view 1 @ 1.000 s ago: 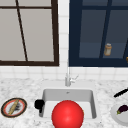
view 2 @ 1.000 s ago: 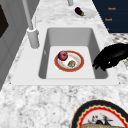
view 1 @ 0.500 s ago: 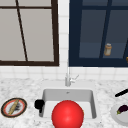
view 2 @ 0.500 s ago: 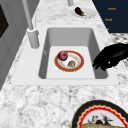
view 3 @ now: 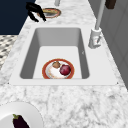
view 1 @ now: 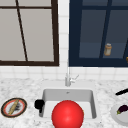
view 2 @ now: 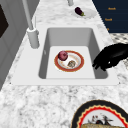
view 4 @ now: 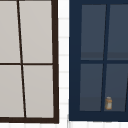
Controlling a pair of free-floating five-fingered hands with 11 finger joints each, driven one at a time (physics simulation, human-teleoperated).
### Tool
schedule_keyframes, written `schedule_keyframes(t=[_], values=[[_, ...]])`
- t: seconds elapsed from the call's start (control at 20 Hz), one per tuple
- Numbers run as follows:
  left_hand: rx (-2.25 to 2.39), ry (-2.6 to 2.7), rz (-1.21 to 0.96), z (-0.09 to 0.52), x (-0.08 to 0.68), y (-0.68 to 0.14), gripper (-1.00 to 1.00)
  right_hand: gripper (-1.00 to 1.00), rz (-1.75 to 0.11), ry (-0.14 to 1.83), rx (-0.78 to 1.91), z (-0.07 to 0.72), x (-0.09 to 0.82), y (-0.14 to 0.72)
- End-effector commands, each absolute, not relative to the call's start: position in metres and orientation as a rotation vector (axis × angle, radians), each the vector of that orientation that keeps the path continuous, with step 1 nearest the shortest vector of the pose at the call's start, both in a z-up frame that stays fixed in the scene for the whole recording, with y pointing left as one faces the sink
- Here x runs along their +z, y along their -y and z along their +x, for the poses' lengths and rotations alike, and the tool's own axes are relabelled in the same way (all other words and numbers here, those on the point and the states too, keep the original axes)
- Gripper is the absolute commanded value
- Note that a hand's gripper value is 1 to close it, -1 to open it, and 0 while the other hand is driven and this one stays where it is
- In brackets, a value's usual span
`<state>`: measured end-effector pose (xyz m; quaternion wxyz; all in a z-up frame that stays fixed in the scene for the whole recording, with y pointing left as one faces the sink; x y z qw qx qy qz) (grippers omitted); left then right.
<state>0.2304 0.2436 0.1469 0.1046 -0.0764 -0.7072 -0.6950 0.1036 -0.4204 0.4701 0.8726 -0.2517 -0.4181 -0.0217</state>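
While the left hand (view 1: 39, 104) hangs at the left rim of the sink (view 1: 47, 95) in the front view, the left side view shows it (view 2: 110, 57) stretched out level over the near edge of the basin, palm down, with the fingers (view 2: 98, 65) drooping in a loose curl toward the sink wall. They close on nothing and grip nothing; whether the tips brush the rim I cannot tell. In the right side view the same hand (view 3: 35, 10) sits at the far end of the sink, fingers spread and hanging.

Nearest to it on the sink floor lies a red-rimmed plate (view 2: 60, 68), well apart from the fingers, carrying a dark red apple (view 2: 63, 55) and a small brownish item (view 2: 71, 63) just beside it.

Over at the right edge of the front view, the right hand (view 1: 122, 91) shows as a dark sliver above a white plate (view 1: 115, 115) with an eggplant (view 1: 122, 109); its fingers cannot be made out.

A large red ball (view 1: 67, 114) covers the sink's front, and a patterned plate (view 1: 5, 110) lies on the counter at left.
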Motion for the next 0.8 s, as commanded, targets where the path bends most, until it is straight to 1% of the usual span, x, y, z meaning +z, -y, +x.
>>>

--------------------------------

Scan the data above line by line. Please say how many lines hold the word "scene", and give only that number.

• _ANSWER_
2